Por: Toño Sánchez Jr.
Que quede claro desde ya: NO SOY URIBISTA (¡¡¡!!!) ni nada que termine en ISTA (Petrista, comunista, progresista, socialista, fascista, nazista, izquierdista) con excepción de PERIODISTA.
Pero causa dolor ver a una Colombia llena de odio, resentimiento, y lo que es peor, insolidaria.
Ustedes se pueden imaginar cómo estaría ardiendo este país si quien hubiera muerto hoy hubiese sido un precandidato presidencial del petrismo o progresismo, que es lo mismo.
Cómo sería el estallido de los progresistas si el condenado no fuera el ‘Monje’ de Álvaro Uribe, sino uno de la izquierda. Estaríamos ante una Colombia en llamas.
Estamos frente a una nueva sociedad, excesivamente agresiva, creada por el progresismo petrista que celebra las desgracias ajenas y hasta condenan la demora en morirse de Miguel Uribe. A quien se dedicaron a mostrarlo como una ‘mercancía’ electoral, cuando todos los especialistas sabían y diagnosticaban que nunca iba a ser el mismo así se salvara.
Sindicaban a la familia del muerto como ‘mercaderes’ porque no lo dejaban morir.
Hasta donde ha llegado la infamia de los progresistas.
Pero ninguno ha salido a exigir que se condene a todos los responsables de este criminal atentado, que apunta a las disidencias de las Farc, con las cuales el presidente de los progresistas tiene una inexplicable ‘atracción fatal’.
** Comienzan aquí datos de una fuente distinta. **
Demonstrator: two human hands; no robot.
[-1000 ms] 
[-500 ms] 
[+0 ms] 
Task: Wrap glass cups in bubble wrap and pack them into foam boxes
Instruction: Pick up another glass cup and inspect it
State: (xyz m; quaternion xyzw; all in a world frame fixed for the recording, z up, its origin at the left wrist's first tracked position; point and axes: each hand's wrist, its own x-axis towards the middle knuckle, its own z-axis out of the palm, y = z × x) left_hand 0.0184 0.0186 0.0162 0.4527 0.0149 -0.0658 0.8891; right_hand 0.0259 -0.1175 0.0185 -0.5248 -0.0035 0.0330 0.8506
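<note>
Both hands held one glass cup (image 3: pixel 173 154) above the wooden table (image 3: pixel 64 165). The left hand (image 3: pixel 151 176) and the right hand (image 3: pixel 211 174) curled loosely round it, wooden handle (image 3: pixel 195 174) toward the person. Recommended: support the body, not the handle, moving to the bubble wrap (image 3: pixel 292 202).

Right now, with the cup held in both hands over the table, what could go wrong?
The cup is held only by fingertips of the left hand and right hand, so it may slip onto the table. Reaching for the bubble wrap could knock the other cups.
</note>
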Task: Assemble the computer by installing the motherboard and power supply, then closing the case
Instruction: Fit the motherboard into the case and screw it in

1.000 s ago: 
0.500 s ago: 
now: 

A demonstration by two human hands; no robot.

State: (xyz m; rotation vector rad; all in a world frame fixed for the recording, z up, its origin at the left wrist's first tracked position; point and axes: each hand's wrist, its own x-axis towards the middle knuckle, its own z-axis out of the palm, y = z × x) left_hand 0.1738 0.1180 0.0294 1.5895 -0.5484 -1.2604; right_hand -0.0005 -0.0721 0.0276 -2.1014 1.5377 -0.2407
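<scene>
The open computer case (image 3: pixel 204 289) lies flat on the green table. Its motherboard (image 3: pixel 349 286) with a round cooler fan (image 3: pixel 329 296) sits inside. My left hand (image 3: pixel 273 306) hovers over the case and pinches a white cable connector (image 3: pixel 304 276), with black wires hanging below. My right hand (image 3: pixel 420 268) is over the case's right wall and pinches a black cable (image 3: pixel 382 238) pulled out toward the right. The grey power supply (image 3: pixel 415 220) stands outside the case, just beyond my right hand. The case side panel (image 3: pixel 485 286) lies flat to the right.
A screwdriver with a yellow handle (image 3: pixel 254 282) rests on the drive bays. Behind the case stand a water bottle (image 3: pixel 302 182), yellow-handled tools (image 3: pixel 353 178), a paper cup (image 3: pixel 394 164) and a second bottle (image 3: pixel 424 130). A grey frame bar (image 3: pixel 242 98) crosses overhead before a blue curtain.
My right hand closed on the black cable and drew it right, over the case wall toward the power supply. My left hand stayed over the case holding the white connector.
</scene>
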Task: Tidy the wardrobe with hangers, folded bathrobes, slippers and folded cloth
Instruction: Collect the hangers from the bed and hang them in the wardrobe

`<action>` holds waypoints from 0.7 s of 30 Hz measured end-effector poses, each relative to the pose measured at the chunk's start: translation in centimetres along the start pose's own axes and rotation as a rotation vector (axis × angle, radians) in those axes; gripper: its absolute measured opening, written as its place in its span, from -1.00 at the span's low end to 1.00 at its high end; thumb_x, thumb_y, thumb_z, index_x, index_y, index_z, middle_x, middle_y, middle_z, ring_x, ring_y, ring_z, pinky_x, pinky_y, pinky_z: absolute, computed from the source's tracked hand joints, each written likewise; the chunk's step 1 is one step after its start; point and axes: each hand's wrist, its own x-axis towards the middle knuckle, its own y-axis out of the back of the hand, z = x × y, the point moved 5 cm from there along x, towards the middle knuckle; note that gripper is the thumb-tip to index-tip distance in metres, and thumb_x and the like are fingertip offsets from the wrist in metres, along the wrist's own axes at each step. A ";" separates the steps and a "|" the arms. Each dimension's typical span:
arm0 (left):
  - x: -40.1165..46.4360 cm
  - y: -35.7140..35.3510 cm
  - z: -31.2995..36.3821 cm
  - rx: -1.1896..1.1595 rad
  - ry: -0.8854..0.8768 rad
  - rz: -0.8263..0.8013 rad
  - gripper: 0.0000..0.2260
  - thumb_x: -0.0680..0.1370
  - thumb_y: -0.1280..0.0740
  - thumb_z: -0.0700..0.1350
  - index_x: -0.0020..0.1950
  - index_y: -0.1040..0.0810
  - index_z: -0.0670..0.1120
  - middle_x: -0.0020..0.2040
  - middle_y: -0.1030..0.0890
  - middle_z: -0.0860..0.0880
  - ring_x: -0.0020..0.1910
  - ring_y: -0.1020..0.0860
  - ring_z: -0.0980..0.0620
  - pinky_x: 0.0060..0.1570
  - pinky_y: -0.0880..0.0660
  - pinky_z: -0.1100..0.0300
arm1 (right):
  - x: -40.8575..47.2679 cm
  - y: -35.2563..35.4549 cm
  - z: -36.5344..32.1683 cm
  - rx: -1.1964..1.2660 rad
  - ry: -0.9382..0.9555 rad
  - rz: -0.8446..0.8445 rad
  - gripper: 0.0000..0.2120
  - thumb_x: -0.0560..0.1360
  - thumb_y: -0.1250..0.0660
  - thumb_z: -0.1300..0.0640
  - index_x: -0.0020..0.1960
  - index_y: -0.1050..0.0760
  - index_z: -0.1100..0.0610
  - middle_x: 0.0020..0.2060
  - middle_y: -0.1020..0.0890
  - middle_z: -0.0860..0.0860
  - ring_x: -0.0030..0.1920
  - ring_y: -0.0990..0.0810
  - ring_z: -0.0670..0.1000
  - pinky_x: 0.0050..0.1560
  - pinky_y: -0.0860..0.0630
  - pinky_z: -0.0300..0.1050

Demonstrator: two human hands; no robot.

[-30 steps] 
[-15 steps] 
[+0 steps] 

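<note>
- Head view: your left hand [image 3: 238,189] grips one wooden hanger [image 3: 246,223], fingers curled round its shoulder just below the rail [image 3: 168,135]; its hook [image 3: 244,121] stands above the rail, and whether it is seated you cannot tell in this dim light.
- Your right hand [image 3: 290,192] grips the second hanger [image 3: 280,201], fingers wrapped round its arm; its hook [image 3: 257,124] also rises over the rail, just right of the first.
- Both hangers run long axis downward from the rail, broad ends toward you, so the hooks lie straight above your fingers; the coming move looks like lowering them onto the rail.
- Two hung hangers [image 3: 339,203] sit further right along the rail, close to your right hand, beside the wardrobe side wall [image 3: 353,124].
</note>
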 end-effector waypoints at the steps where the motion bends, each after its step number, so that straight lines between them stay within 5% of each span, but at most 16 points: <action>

Aquí otro interrogante. Se pueden imaginar que un Presidente de Colombia, no de izquierda, estuviera negociando con las Autodefensas, y éstas, en plenas conversaciones de paz atenten contra un candidato presidencial, qué hubiese pasado.
La tengo clara. La guerrilla en este país perdió la guerra, pero ganó la paz. Las autodefensas ganaron la guerra, pero perdieron la paz. Y el Estado colombiano perdió la guerra, la paz, la dignidad, el respeto y la vergüenza… lo perdió todo. Y esto último lo sabe muy bien el progresismo.
La otra batalla que le ganó la izquierda, con su brazo armado, la guerrilla, a los colombianos fue tomarse el Poder Judicial, la Procuraduría General de la Nación y otros organismos de vigilancia y control.
También le ganó la izquierda a Colombia la batalla internacional. Mostraron al país como los más perversos parias. Por eso, todas esas ONG’s ‘vampirezcas’ se enriquecían con nuestro conflicto armado.
Hoy están cosechando todo eso y por eso mismo le están entregando el territorio a todas las disidencias guerrilleras y al Eln.
Con el Clan del Golfo están negociando, no por la paz de Colombia, si no para ‘sacar’ a este grupo de sus áreas de influencia, para entregárselas a las disidencias de las Farc y el Eln. (Y no dejemos al ‘Tren de Aragua’ por fuera ni al ‘Cartel de los Soles’).
Vamos a estar en un ‘supuesto’ proceso de paz, que no es otra cosa que el cambio de brazalete de unos grupos al margen de la ley respaldados por el progresismo.
Que se prepare Antioquia, el Urabá, Córdoba y Sucre. Lo peor está por venir.
Ningún congresista de Córdoba se ha atrevido a denunciar el miedo con el que viven sus paisanos, los mismos que votaron por ellos en un reciente pasado.
Pero sí están prestos, como Wadith Manzur, a aliarse con el diablo para saciar su avaricia.
Qué incertidumbre en la que está Colombia.
Podríamos terminar en manos de una terrorífica alianza de Petro – Benedetti – Roy Barreras.
Esto es el ‘apaga y vámonos’.
Ni en las épocas de Ernesto Samper se había visto tanto narcotráfico, corrupción y degradación de la política.
Se acabó la dignidad, el respeto, la grandeza y la decencia en política en Colombia.
Que venga el diablo y escoja… y que Dios se quede quieto en su Reino.